永禄十年 十月 小佐々城 小佐々弾正大弼純正
東南アジアとインド洋、そしてアフリカ東岸・西岸の航行の自由を確保するために、有力者のお墨付きが必要だ。
トーレスとは久しぶりに合う。以前は豊後府内を根拠地に布教をしていたが、今年の始めに居を移したいとの申し出が有り、許可をした。多比良城下に住まわせているが、そろそろ人口密度が厳しくなってきた。
すでにキリシタンの数は豊後の数倍となり、六万人を超えている。トーレスはそのキリシタンの日本での頂点、布教責任者だ。
俺はトーレス、アルメイダ、ヴィレラの三人を集めて話し始めた。
「久しいな。トーレス、アルメイダ」
「ダンジョウダイヒツサマニオカレマシテハ……」
「よいよい。大分日本語がうまくなったな。余には気兼ねせずともよい。気軽に話せ」
一応通訳はいるが、この時代の宣教師の博識さには驚かされる。日本に来る間に勉強しているのだろうか? 三人とも日常会話程度なら、問題なく話せる。
俺は南蛮人用に作らせた部屋に案内して、三人と話をしている。和洋折衷からの南蛮寄り、の様な部屋だ。テーブルと椅子、それから壁には掛け軸と、なんとも不思議な空間だ。

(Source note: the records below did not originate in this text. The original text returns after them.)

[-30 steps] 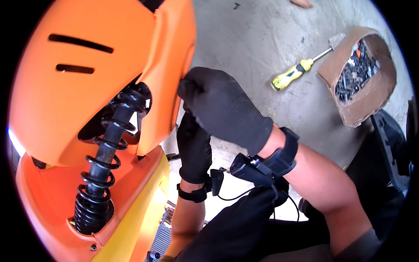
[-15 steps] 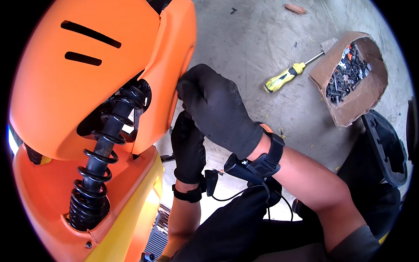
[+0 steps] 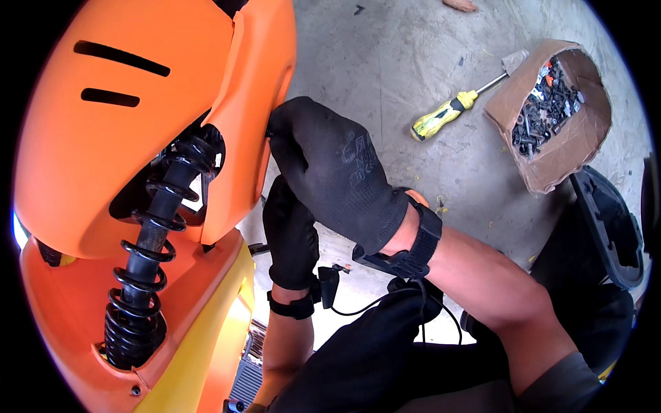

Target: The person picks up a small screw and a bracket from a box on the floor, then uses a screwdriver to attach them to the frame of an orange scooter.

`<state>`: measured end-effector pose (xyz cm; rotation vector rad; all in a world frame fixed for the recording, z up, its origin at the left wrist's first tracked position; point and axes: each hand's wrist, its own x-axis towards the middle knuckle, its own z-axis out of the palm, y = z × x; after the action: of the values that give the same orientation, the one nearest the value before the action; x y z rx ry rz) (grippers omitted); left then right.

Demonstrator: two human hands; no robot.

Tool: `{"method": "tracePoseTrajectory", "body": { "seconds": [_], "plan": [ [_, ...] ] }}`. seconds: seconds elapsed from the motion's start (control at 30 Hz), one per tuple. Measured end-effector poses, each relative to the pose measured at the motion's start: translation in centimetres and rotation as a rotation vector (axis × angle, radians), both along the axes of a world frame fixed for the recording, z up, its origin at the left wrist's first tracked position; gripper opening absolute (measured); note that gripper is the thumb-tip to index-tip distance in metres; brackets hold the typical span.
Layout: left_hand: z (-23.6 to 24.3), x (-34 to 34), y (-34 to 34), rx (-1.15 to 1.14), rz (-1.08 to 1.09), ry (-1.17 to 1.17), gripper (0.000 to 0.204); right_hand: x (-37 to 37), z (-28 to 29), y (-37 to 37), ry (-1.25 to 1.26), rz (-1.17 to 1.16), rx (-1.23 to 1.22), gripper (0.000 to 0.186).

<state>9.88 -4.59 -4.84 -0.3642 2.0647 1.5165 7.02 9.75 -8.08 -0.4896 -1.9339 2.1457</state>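
My right hand (image 3: 337,165), in a black knit glove, is closed at the outer edge of the orange body panel (image 3: 260,89). Its thumb and forefinger pinch together there, around something small and dark that I cannot make out. Just below, my gloved left hand (image 3: 292,230) reaches up along the back of the same panel. Its fingertips are hidden behind the panel and my right hand. Beside the panel, a black coil spring shock absorber (image 3: 155,241) runs down from an opening to the lower orange part.
A yellow-and-black screwdriver (image 3: 441,118) lies on the grey concrete floor (image 3: 385,41). Right of it stands a torn cardboard box (image 3: 571,148) holding many small dark fasteners. A black plastic part (image 3: 613,227) rests by my leg, and a cable (image 3: 372,313) hangs between my wrist straps.
The orange panel and shock absorber sit slightly further left in view. My right hand has shifted slightly left with them, its pinch still at the panel edge.
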Motion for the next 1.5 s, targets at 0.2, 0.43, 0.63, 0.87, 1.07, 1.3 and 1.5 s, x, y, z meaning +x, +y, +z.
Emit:
{"method": "tracePoseTrajectory", "body": {
  "seconds": [0.2, 0.43, 0.63, 0.87, 1.07, 1.3, 1.5],
  "plan": [
    [-0.1, -0.1, -0.3, -0.016, -0.021, -0.013, 0.037, -0.1, -0.3, -0.2, 0.036, -0.056, 0.034, 0.014],
    [0.2, -0.2, 0.8, -0.041, 0.034, 0.005, 0.019, -0.2, -0.4, -0.4, 0.056, -0.063, 0.026, 0.013],
    [0.0, -0.1, 0.0, -0.030, -0.014, 0.017, 0.031, -0.7, -0.2, 0.0, 0.038, -0.013, 0.090, 0.011],
    [0.4, -0.4, 1.9, 0.037, 0.061, 0.020, 0.022, -1.7, 1.6, 2.5, -0.453, 0.310, -0.601, 0.015],
    [0.9, -0.7, 2.2, 0.058, 0.135, -0.006, 0.021, -1.6, 3.3, 1.5, -0.404, 0.090, -0.635, 0.014],
    [0.3, -0.8, 1.4, 0.033, 0.047, 0.054, 0.020, -0.7, 2.9, 0.8, -0.281, 0.087, -0.343, 0.011],
    [0.6, -0.9, 1.4, 0.034, 0.043, 0.031, 0.019, -0.6, 2.2, 0.3, -0.239, 0.084, -0.071, 0.012]
  ]
}}
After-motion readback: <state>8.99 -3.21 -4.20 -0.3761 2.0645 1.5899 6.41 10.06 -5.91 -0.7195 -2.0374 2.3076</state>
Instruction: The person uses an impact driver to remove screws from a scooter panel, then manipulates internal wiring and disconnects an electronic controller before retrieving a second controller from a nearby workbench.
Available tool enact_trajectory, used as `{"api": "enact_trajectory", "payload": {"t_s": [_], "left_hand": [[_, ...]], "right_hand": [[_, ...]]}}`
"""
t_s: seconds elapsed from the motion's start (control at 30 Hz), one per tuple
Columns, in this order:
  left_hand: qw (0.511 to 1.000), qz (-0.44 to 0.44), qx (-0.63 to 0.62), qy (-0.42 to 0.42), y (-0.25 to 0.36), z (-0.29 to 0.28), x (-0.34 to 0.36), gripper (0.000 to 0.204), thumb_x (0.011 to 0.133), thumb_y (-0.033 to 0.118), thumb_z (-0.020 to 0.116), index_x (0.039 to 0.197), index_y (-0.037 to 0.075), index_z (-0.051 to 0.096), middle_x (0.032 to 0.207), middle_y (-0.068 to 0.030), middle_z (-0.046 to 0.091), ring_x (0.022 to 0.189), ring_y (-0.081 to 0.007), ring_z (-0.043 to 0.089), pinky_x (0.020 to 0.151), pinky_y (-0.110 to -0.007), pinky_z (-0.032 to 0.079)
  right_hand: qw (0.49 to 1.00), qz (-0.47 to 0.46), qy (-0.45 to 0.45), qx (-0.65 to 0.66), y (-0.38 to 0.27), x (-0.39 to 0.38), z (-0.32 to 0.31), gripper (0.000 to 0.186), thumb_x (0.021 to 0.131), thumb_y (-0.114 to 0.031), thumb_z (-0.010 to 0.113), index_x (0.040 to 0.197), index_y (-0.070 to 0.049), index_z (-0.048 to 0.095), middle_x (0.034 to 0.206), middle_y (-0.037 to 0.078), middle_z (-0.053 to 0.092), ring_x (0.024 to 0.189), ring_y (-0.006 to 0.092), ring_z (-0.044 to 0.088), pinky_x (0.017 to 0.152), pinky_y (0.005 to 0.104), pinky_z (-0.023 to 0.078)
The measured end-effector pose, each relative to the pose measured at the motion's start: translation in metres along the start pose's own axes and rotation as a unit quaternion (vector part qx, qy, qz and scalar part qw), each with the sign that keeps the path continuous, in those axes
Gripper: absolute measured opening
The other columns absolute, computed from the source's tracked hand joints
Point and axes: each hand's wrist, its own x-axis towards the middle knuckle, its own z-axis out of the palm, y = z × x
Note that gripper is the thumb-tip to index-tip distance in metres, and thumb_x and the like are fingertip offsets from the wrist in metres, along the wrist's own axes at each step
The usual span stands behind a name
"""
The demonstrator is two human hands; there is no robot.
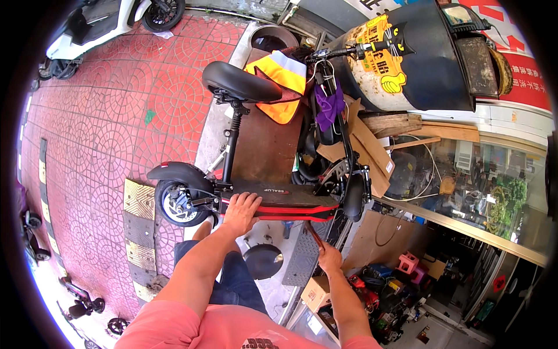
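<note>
Head view: left fingers [247, 199] lie loosely spread on the scooter deck [285, 193]! And right fingers [326, 255] grip a slim tool [314, 235].

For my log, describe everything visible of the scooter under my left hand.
The scooter spans crosswise before you, tilt unclear. Its black deck has a glossy red edge. A black saddle tops a post with a coil spring. The left wheel shows a silver disc under a black fender. Purple cloth hangs near its handlebar. Your left hand rests on the deck; the right hand's tool may touch it.
</note>
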Motion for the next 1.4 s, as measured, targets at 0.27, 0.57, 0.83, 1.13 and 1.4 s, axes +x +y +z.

「忙しいところ悪かったな。さあ茶でも飲もう。菓子もあるぞ。いや、葡萄酒のほうが良かったか? 南蛮の物には負けるかもしれぬが」
一同に笑いが起きる。
「どうぞお構いなく」
トーレスが笑顔で返す。
「それはありがたい。それからアルメイダよ。豊後の病院や学校は良いのか? 肥前でも平戸と横瀬浦、それから口之津に病院と学校をつくって民を診察してくれているという。ありがとう。感謝する。銭はもちろん、必要な物があったら言ってくれ」
ありがたい話だ。本当に感謝している。
「ありがとうございます。感謝します。豊後は大丈夫です。後進の医師もおりますし、それに今ではこちらの人が多うございます」
そうか、それはよかった。ただ……。
「あまりこちらばかり贔屓にするでないぞ。宗麟公がやっかむ」
また一同が笑う。
「それでトーレス、もう一人の彼は?」
「彼は、ガスパル・ヴィレラと申します。平戸にて隆信公に退去を命ぜられた後、私の指示で京で布教をしておりました。義輝公が殺されたので、こちらに避難してきたところです」
そうか。この後に信長が上洛してキリスト教を保護するんだよな。ちょっと遅いが信長にも使臣を送ろう。
「そうか。ヴィレラ、よろしく頼む」
「こちらこそ。光栄ですダンジョウダイヒツサマ」
ヴィレラは初めてなので、少し緊張しているようだ。
「それで、今回はどうされました? 殿様がじきじきに」
トーレスが本題を切り出してきた。
「うむ。知っての通り、わが小佐々家は広く交易をしている。そなたら南蛮も含めて、明や朝鮮などな。そして、お主らの力添えもあって、自力で船を作り、大砲をつんで外洋に漕ぎ出す事もできる様になった」
「喜ばしい事です」
三人とも笑顔だ。
「そこでだ、海賊などは仕方がないとしても、南蛮人たちには誤解を与える事なく航海をしたい。そこで、通行手形ではないが、イエズス会東インド管区の日本布教区の責任者や次席、宣教師の署名があれば心強いと思ってな。どうだ、書いてくれぬか?」
「喜んで」
良かった。快諾してくれた。
俺たちがいかにキリスト教を保護していると言っても、現地の末端の人たちは知らないだろうしな。念には念を。リスクは極力排除しておかなければ。
もちろん、かれらは良心から同意してくれたと思う。しかし、マカオ市長もしくは総督か? マニラやマラッカもそうだが、宣教師以外は金が必要だろな。